■ **What needs to be done**
Exactly the lines below from the one with "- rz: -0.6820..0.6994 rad" up to and including the one with "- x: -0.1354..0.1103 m" make up the answer, with nothing else added.

[Opening Extracted records section]

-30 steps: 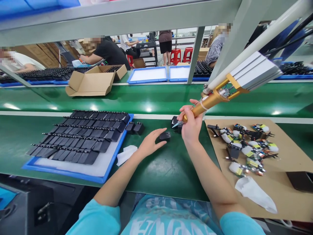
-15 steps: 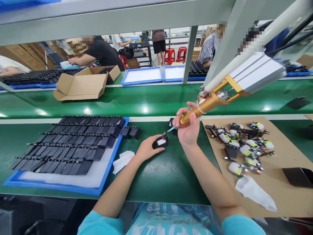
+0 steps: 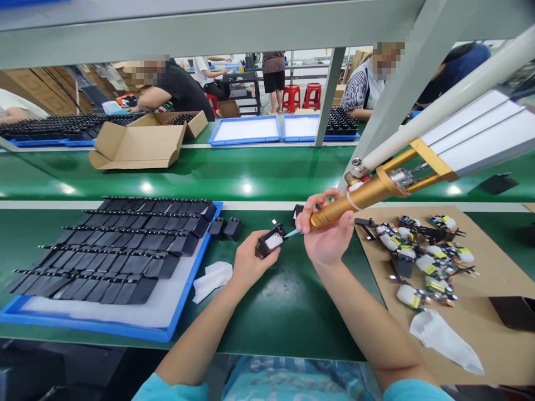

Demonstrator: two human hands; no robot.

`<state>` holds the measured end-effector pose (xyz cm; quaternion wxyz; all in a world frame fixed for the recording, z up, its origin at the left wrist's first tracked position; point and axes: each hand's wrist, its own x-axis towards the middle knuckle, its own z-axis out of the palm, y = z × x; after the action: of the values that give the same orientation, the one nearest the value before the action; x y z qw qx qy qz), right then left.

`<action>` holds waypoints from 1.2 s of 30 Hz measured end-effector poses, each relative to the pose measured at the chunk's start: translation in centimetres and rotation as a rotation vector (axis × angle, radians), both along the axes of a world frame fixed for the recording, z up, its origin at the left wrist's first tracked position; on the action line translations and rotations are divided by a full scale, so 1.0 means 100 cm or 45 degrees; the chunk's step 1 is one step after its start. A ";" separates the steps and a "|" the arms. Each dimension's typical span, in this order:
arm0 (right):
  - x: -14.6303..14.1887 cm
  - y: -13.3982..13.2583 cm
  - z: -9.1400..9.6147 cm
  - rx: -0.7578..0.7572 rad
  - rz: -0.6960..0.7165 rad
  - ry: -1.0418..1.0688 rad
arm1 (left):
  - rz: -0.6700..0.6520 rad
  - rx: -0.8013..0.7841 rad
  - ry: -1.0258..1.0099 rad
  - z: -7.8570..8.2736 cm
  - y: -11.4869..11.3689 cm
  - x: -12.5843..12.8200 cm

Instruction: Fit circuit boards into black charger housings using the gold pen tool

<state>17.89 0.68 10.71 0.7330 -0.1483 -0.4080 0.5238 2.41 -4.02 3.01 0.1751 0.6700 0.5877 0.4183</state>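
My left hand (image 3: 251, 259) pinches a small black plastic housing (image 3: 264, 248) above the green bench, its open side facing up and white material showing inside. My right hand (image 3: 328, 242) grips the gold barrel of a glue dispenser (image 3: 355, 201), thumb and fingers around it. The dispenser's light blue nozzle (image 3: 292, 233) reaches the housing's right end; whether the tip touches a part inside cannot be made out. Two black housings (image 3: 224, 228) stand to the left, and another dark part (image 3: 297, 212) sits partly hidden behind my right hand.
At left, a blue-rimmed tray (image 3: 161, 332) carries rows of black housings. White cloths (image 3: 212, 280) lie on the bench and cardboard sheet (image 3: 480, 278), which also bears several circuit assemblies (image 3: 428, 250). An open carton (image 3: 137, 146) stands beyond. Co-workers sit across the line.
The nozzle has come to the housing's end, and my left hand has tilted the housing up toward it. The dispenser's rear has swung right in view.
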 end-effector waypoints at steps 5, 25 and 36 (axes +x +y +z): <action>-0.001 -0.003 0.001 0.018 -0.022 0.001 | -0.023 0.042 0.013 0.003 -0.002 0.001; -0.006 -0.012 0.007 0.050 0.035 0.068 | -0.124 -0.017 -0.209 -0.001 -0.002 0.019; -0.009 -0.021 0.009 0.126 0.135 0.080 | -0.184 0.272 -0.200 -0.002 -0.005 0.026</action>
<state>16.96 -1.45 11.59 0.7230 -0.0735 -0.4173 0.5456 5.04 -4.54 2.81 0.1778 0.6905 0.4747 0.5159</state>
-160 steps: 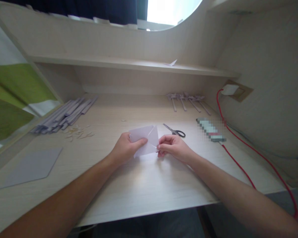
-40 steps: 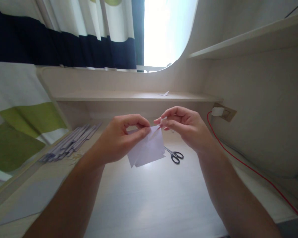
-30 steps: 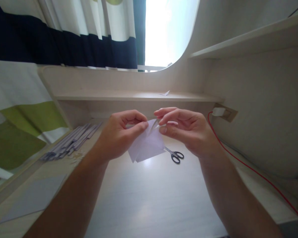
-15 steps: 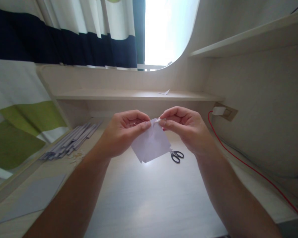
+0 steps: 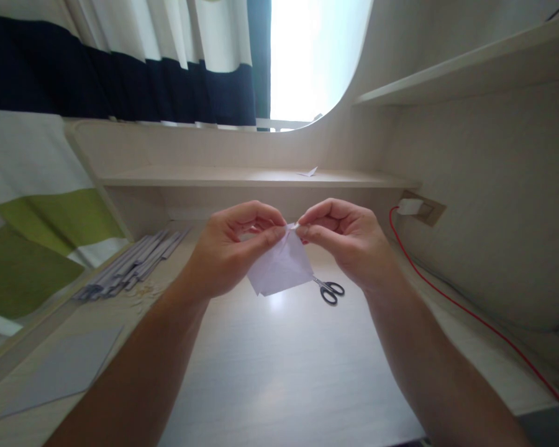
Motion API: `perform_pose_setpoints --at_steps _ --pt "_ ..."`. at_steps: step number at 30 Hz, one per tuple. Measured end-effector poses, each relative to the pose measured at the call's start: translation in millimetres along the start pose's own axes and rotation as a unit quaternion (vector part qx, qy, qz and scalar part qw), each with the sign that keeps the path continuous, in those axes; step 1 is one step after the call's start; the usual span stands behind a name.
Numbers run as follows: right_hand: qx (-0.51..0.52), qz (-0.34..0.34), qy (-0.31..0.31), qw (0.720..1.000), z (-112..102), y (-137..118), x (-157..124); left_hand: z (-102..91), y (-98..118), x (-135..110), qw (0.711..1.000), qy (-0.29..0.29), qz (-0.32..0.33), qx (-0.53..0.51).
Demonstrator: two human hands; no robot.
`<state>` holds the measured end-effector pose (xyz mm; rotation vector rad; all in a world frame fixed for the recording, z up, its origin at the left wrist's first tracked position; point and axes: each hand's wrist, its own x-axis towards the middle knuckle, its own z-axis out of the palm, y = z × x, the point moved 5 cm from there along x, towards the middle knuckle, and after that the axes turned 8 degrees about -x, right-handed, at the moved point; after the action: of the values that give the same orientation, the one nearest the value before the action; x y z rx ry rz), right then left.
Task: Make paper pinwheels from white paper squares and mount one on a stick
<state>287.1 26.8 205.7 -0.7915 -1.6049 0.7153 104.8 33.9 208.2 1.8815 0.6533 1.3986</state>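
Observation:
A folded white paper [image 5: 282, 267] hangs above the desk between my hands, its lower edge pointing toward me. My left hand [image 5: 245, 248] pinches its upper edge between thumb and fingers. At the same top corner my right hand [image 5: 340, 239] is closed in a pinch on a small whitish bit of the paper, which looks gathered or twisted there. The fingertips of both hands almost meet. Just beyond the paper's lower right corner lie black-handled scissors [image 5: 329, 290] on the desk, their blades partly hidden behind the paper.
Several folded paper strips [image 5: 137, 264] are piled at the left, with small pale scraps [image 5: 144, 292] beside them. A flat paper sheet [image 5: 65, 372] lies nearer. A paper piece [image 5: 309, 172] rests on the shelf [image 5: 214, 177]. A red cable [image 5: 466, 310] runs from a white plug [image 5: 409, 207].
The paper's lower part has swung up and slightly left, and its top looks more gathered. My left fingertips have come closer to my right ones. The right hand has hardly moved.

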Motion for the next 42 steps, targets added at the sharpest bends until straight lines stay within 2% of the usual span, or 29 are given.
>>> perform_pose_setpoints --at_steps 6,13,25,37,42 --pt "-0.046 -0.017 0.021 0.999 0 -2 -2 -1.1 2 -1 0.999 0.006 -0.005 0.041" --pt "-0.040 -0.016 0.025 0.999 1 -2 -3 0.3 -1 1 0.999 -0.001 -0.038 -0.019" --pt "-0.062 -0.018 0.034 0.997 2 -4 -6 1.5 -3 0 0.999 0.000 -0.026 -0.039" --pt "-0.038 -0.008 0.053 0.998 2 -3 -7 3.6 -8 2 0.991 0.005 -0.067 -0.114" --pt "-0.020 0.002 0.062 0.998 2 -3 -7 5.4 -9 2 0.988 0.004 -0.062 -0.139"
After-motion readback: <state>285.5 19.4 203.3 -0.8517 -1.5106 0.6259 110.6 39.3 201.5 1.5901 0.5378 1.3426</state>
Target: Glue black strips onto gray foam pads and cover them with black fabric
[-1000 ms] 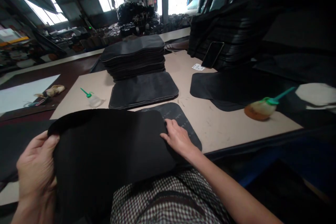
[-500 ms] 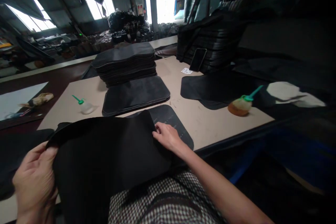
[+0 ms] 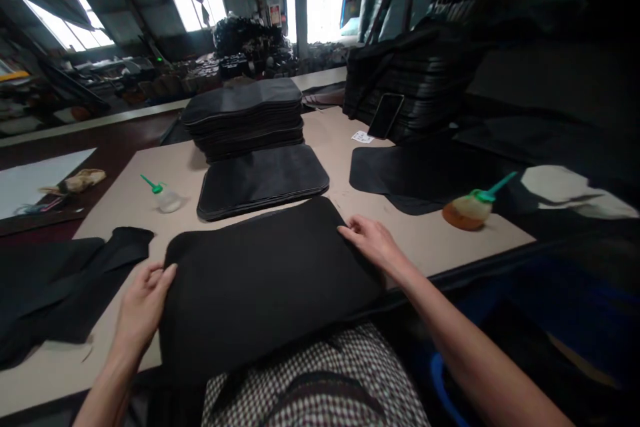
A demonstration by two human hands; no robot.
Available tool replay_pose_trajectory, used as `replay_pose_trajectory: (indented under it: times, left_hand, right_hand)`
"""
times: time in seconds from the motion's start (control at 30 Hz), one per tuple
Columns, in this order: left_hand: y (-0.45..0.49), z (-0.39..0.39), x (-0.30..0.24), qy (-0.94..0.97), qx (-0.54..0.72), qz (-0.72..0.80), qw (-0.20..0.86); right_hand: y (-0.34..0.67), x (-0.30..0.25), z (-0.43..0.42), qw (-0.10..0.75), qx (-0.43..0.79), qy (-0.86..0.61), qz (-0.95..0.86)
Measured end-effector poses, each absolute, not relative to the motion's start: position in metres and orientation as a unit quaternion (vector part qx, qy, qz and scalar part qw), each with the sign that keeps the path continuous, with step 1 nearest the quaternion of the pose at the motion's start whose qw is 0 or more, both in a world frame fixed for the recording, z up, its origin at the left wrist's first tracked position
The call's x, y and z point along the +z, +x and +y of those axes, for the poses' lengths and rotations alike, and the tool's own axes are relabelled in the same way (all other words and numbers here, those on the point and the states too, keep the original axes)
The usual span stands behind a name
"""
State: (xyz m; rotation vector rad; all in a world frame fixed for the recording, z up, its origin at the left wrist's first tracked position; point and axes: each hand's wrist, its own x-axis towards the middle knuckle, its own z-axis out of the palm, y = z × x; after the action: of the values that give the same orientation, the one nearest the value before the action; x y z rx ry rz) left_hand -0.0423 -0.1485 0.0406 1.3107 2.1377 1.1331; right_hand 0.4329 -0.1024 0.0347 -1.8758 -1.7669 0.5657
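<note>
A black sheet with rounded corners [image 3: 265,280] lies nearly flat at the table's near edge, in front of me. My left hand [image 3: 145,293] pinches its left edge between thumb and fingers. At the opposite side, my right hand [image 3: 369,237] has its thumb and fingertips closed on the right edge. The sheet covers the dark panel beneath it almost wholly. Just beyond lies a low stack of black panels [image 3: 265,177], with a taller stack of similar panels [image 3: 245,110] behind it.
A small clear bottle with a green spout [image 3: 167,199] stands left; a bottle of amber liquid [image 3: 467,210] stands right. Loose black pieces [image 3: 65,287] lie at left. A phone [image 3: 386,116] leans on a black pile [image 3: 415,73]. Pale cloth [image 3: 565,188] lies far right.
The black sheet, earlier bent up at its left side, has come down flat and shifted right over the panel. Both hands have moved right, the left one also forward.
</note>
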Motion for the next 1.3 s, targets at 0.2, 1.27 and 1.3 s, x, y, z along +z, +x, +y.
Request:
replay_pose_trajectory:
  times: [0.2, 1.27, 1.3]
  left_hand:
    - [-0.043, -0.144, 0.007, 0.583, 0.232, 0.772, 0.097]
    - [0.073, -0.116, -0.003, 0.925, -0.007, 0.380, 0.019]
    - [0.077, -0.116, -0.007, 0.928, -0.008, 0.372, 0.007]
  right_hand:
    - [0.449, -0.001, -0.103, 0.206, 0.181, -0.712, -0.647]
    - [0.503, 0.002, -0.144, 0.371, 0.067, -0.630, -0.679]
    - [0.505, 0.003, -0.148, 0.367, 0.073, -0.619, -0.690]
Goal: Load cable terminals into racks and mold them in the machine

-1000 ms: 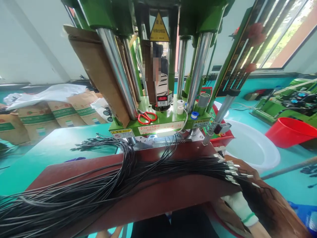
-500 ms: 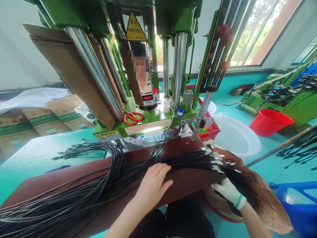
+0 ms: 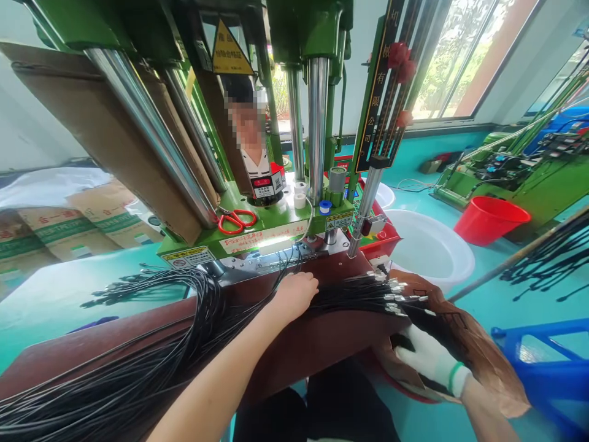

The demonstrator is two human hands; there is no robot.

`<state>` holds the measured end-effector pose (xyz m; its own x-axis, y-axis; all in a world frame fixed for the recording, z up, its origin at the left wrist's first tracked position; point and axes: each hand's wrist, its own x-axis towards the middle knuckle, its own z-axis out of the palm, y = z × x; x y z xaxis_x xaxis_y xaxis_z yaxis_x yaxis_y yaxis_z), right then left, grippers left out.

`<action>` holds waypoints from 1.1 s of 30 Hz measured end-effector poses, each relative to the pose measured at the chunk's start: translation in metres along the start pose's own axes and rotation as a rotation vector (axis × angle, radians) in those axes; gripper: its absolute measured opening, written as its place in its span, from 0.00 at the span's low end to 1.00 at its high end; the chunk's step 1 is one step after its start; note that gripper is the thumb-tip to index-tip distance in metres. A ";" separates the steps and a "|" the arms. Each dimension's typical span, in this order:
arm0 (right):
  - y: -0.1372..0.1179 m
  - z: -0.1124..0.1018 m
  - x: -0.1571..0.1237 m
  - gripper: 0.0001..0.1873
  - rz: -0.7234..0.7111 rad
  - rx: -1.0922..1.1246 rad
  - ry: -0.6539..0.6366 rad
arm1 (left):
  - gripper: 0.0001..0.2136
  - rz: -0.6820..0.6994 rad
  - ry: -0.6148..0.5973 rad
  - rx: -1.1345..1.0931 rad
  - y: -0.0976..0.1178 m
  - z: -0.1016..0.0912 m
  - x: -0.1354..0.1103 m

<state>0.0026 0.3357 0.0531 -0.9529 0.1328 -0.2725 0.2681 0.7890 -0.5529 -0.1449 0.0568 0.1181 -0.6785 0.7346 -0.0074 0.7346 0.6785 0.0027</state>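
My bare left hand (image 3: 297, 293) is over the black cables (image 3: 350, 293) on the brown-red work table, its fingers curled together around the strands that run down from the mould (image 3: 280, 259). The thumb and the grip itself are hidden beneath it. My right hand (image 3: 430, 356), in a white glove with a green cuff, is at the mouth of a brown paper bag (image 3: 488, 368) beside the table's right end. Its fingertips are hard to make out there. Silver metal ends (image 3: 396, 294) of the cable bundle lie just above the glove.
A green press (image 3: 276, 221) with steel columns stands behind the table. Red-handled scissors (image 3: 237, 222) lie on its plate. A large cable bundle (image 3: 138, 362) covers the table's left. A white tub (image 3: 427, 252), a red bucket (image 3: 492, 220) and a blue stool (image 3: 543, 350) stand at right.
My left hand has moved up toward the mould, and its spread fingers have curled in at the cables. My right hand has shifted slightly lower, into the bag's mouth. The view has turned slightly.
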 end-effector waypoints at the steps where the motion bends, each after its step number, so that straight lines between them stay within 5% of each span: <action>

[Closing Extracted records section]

■ **Exercise answer**
  - rz: -0.6820..0.6994 rad
  - ry: -0.6148..0.5973 rad
  - rx: -1.1345..1.0931 rad
  - y: -0.0976..0.1178 m
  - z: -0.1016..0.0912 m
  - x: -0.1354..0.1103 m

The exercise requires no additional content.